Rafael Nahuel provenía de una familia humilde y trabajaba como soldador y carpintero.

En diálogo con la web La Retaguardia, Alejandro Palmas -del Colectivo Al Margen- recordó a Rafael Nahuel, el joven de 22 años que murió baleado en un desalojo de Prefectura en la zona aledaña al lago Mascardi.

“Participaba de un espacio que tenemos, una organización en un barrio muy humilde del Alto en Bariloche, que lleva adelante un emprendimiento de carpintería productiva para que los pibes puedan encontrar una salida”, explicó. “Estamos en el barrio, compartimos el almuerzo, hacemos talleres de música, telar mapuche y boxeo”.

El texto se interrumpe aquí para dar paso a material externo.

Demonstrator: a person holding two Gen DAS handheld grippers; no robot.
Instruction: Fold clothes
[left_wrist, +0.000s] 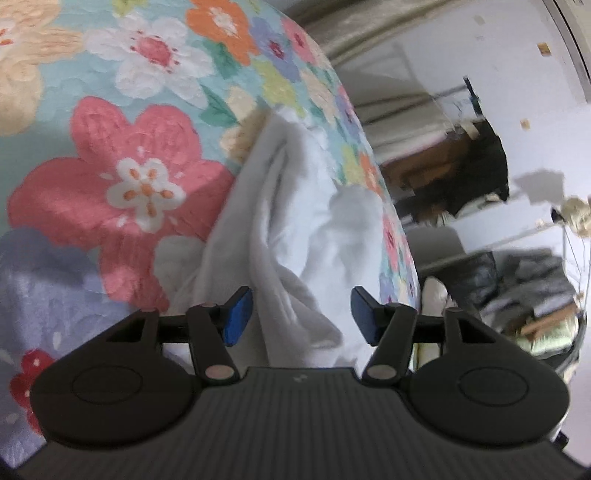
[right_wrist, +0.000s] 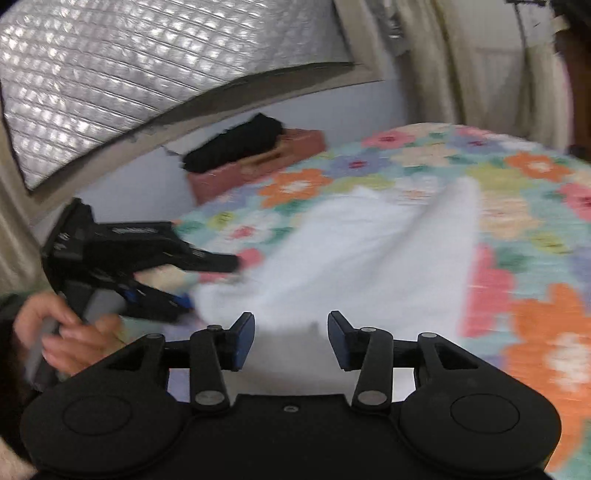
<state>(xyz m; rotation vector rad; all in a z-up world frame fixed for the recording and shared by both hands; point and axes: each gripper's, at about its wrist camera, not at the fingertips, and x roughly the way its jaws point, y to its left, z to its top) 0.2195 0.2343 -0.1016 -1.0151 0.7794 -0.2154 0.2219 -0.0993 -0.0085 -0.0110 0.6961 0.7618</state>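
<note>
A white garment (left_wrist: 295, 229) lies rumpled on a floral bedspread (left_wrist: 122, 147). My left gripper (left_wrist: 301, 314) is open, its blue pads either side of a fold at the garment's near edge, nothing clamped. In the right wrist view the same garment (right_wrist: 369, 251) spreads across the bedspread (right_wrist: 535, 229). My right gripper (right_wrist: 291, 339) is open just above the garment's near edge. The left gripper (right_wrist: 214, 280) also shows there at the left, held by a hand (right_wrist: 70, 332), its fingers open at the garment's left edge.
A reddish box (right_wrist: 255, 162) with a black item (right_wrist: 236, 140) on it stands beyond the bed by the wall. A quilted silver window cover (right_wrist: 147, 62) and curtains (right_wrist: 461, 62) are behind. The bed edge and cluttered floor items (left_wrist: 517, 295) lie to the right in the left wrist view.
</note>
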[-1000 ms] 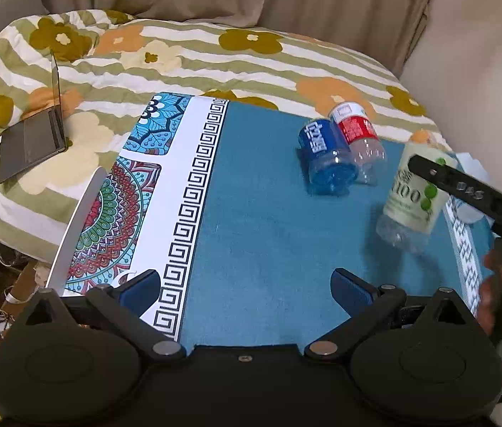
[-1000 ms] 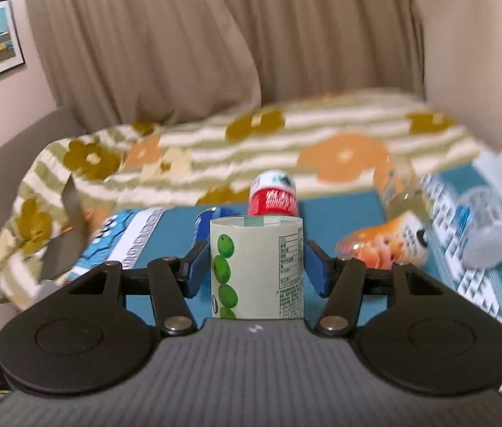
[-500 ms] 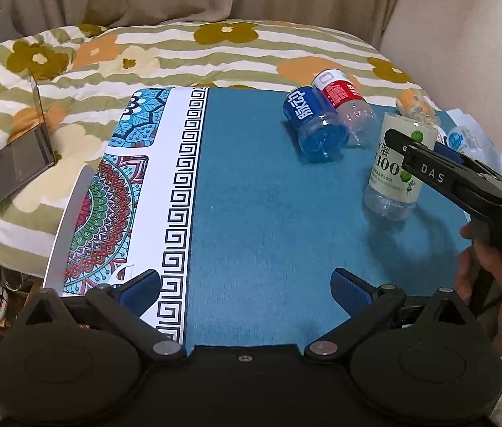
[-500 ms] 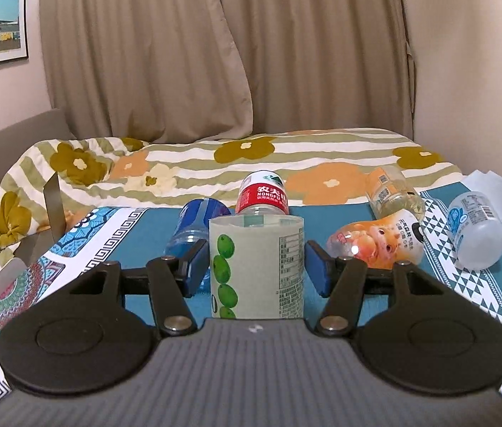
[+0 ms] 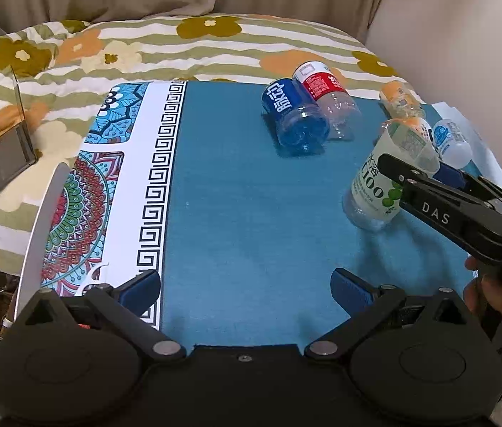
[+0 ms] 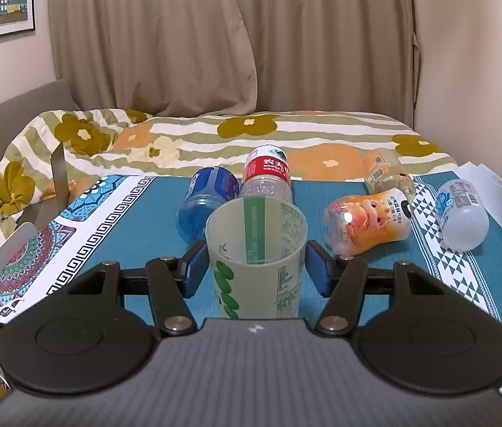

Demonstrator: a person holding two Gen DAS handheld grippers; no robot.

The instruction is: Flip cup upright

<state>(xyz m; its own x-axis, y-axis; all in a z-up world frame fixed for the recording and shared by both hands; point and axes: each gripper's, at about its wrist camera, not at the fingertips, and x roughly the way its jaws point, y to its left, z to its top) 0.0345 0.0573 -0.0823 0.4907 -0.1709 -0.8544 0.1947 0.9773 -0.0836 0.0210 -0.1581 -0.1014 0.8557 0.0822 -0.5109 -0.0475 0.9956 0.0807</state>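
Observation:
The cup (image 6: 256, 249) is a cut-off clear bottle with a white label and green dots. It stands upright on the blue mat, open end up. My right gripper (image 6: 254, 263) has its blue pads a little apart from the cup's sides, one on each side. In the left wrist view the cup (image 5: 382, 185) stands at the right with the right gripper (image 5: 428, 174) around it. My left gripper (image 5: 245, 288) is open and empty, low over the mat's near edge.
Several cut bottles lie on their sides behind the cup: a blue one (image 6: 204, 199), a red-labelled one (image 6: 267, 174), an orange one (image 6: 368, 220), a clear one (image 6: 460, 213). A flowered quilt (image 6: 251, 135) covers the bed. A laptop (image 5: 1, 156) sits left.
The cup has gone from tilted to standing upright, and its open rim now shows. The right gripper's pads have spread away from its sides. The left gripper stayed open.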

Nahuel había aprendido a soldar y se “daba mano” con el trabajo en madera. De acuerdo a un comunicado lanzado por Al Margen, “las últimas semanas reparó el arco de fútbol del Ruka Che donde todos los martes y viernes nos juntamos a fabricar el proyecto de vida que la ciudad les niega”.

Palmas relató además que el joven se había entusiasmado con su participación en el programa Esquí Social y que “si hubiera tenido oportunidades hubiera podido ser instructor”. Además, lo describió como “propositivo, siempre con una sonrisa, un pibe bien de barrio, de origen mapuche, que a diferencia de los otros pibes no se avergonzaba de su apellido”.

Días atrás, Rafael decidió partir hacia la zona del lago Mascardi junto a su tía María -quien fue detenida el jueves- para colaborar con el movimiento mapuche. “Sus familiares son autoridades del pueblo mapuche, él se estaba empezando a reconocer en la historia del pueblo”, apuntó Palmas.

“Eso siempre iba a ser mejor que el destino que les deja acá la ciudad a los pibes de los barrios”, agregó. “Era una alternativa para encontrar un proyecto de vida”.
“Venía todos los días”

Fernando Fernández Herrero, de la fundación San José Obrero de Bariloche, conoció a Nahuel mientras aprendía allí su oficio de soldador y lo recuerda como “flaquito, chiquito, siempre vestido de Boca, tratando de sobreponerse a una realidad familiar muy difícil, y a un barrio que se come a los pibes”.

“Venía todos los días, no faltaba, contento se puso el mameluco cuando los pudimos comprar, dentro de nuestro trabajo de ir integrando a los pibes en grupos con el eje puesto en la cultura del trabajo, ‘Rafita’ era uno de nuestros referentes”, agregó.